02 mars 2026 - 97 vues
Par Thierry Rouger – Antenne 87
Ce lundi 2 mars 2026 à la mi-journée, le président de la République Emmanuel Macron doit prononcer un discours particulièrement attendu sur la dissuasion nucléaire française et son articulation avec la sécurité européenne.
Le chef de l’État s’exprimera depuis un lieu hautement symbolique : Île Longue, dans le Finistère. C’est là que se trouve la Force océanique stratégique (FOST), pilier de la dissuasion française, où sont stationnés les sous-marins nucléaires lanceurs d’engins (SNLE), capables de porter l’arme atomique.
⚓ Un site au cœur de la dissuasion française
L’Île Longue, située dans la rade de Brest, abrite la composante océanique de la dissuasion nucléaire française. Les SNLE y sont basés en permanence, assurant la capacité de frappe en second — principe fondamental de la doctrine nucléaire française : garantir qu’en cas d’attaque, la France puisse riposter.
Ce déplacement présidentiel dans un cadre aussi solennel n’est pas anodin. Il intervient dans un contexte international marqué par une instabilité croissante : tensions au Moyen-Orient, guerre en Ukraine, montée des rivalités entre grandes puissances et interrogations sur la solidité des alliances occidentales.
Vers une évolution de la doctrine nucléaire ?
Selon l’entourage de l’Élysée, le discours doit actualiser la doctrine nucléaire française face aux bouleversements géopolitiques mondiaux. Depuis plusieurs années, la question du rôle de la dissuasion française dans la protection du continent européen revient régulièrement dans le débat stratégique.
La France et le Royaume-Uni sont les deux seules puissances nucléaires d’Europe occidentale. Dans un contexte de recomposition sécuritaire, Paris pourrait préciser les conditions dans lesquelles sa force de dissuasion contribue à la sécurité collective européenne, tout en maintenant le principe d’indépendance nationale.

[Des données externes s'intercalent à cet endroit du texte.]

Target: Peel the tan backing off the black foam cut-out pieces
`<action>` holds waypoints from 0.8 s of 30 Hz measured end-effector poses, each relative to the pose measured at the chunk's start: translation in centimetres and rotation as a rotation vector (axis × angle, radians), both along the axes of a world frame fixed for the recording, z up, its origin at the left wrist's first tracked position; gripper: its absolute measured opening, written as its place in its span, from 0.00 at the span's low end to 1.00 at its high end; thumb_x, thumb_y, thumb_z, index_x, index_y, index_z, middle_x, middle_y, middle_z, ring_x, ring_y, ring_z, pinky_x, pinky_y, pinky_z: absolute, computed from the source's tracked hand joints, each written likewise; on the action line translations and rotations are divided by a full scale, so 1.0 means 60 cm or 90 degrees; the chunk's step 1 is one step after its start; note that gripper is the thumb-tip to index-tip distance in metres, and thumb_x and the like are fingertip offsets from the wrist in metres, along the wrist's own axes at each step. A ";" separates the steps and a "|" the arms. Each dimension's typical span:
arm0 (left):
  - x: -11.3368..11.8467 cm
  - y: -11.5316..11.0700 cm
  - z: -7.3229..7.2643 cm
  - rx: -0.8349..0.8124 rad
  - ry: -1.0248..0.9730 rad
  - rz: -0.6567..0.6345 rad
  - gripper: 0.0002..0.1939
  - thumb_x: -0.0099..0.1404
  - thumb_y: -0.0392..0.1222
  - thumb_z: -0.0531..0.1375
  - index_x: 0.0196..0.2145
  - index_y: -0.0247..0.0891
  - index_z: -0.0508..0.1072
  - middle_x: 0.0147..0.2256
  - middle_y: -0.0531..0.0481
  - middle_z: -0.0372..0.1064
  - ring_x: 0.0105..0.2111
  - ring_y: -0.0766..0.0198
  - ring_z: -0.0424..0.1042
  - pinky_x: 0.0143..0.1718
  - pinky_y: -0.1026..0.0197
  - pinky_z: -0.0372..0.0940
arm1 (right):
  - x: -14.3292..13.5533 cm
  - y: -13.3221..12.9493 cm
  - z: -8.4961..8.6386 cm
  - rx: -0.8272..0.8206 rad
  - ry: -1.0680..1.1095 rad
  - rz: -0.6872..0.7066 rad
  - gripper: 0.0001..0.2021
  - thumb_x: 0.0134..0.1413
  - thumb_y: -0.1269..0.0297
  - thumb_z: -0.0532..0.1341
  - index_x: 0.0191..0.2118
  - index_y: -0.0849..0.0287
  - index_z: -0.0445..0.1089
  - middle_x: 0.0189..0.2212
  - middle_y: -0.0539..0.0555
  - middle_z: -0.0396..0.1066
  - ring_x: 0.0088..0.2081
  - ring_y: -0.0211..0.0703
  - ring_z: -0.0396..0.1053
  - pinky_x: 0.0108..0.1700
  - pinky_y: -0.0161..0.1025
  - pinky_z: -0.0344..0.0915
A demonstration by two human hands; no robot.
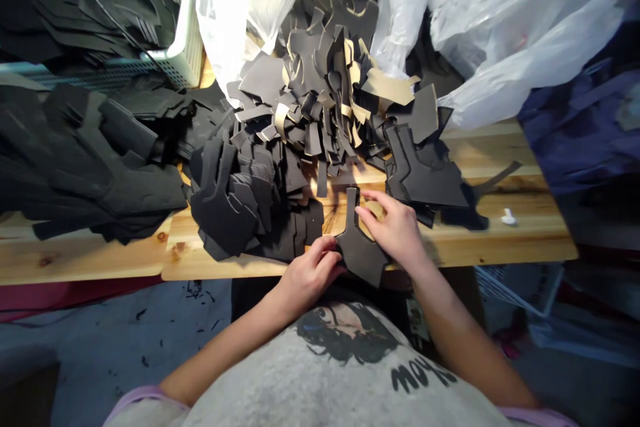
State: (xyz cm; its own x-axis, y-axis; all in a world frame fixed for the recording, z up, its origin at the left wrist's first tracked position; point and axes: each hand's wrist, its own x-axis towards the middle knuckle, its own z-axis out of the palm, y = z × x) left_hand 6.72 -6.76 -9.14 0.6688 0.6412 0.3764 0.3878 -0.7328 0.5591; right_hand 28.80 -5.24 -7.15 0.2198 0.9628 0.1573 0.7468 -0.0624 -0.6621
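A black foam-like cut-out piece (361, 255), with a narrow strip at its top and a wide, angled lower part, lies at the table's front edge. My left hand (313, 270) has curled fingers gripping its left edge. On the other side, my right hand (393, 223) pinches the piece near its narrow strip, thumb and forefinger close together. A stack of similar black pieces (227, 203) lies to the left of my left hand. Beyond my right hand is another stack of black cut-outs (425, 170).
A heap of black and tan scraps (320, 87) spills from a clear plastic bag (230, 7) at the back. More black sheets (80, 153) cover the left of the wooden table (530, 240), beside a white basket (187, 47). A small white object (509, 217) lies right.
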 end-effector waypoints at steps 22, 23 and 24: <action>-0.010 -0.004 0.016 0.158 0.035 -0.031 0.09 0.72 0.34 0.57 0.44 0.28 0.75 0.45 0.35 0.74 0.48 0.53 0.72 0.46 0.54 0.76 | 0.001 0.041 -0.014 -0.063 0.032 -0.079 0.10 0.54 0.56 0.64 0.35 0.57 0.77 0.29 0.53 0.76 0.24 0.43 0.66 0.34 0.39 0.62; -0.007 -0.003 0.017 0.161 0.033 -0.029 0.08 0.71 0.34 0.57 0.43 0.28 0.75 0.47 0.34 0.74 0.50 0.51 0.72 0.48 0.53 0.76 | 0.000 0.042 -0.015 -0.061 0.025 -0.077 0.09 0.54 0.58 0.64 0.35 0.56 0.77 0.31 0.53 0.77 0.27 0.45 0.69 0.36 0.39 0.63; -0.005 -0.002 0.017 0.160 0.033 -0.030 0.08 0.71 0.35 0.58 0.42 0.28 0.74 0.49 0.33 0.73 0.52 0.50 0.72 0.50 0.52 0.75 | -0.001 0.042 -0.016 -0.060 0.019 -0.075 0.08 0.55 0.59 0.64 0.35 0.56 0.77 0.32 0.54 0.78 0.30 0.47 0.72 0.38 0.40 0.64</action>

Une Europe en quête de garanties
La guerre en Ukraine a profondément transformé les équilibres sécuritaires sur le continent. Plusieurs États membres de l’Union européenne plaident pour un renforcement de la défense commune et pour une clarification du rôle des capacités nucléaires françaises.
Le discours présidentiel pourrait ainsi envoyer un signal politique fort : réaffirmer la crédibilité de la dissuasion française tout en ouvrant la porte à un dialogue stratégique avec les partenaires européens.
Un moment clé du quinquennat
Ce rendez-vous intervient à un moment charnière pour la politique de défense française. La loi de programmation militaire prévoit des investissements massifs dans le renouvellement des SNLE et la modernisation des capacités nucléaires.
En choisissant l’Île Longue, Emmanuel Macron place son intervention sous le signe de la continuité stratégique, mais aussi de l’adaptation aux nouvelles menaces.
Reste désormais à savoir si ce discours marquera une inflexion doctrinale majeure ou s’il s’inscrira dans la tradition constante de la dissuasion française : autonomie, crédibilité et stricte suffisance.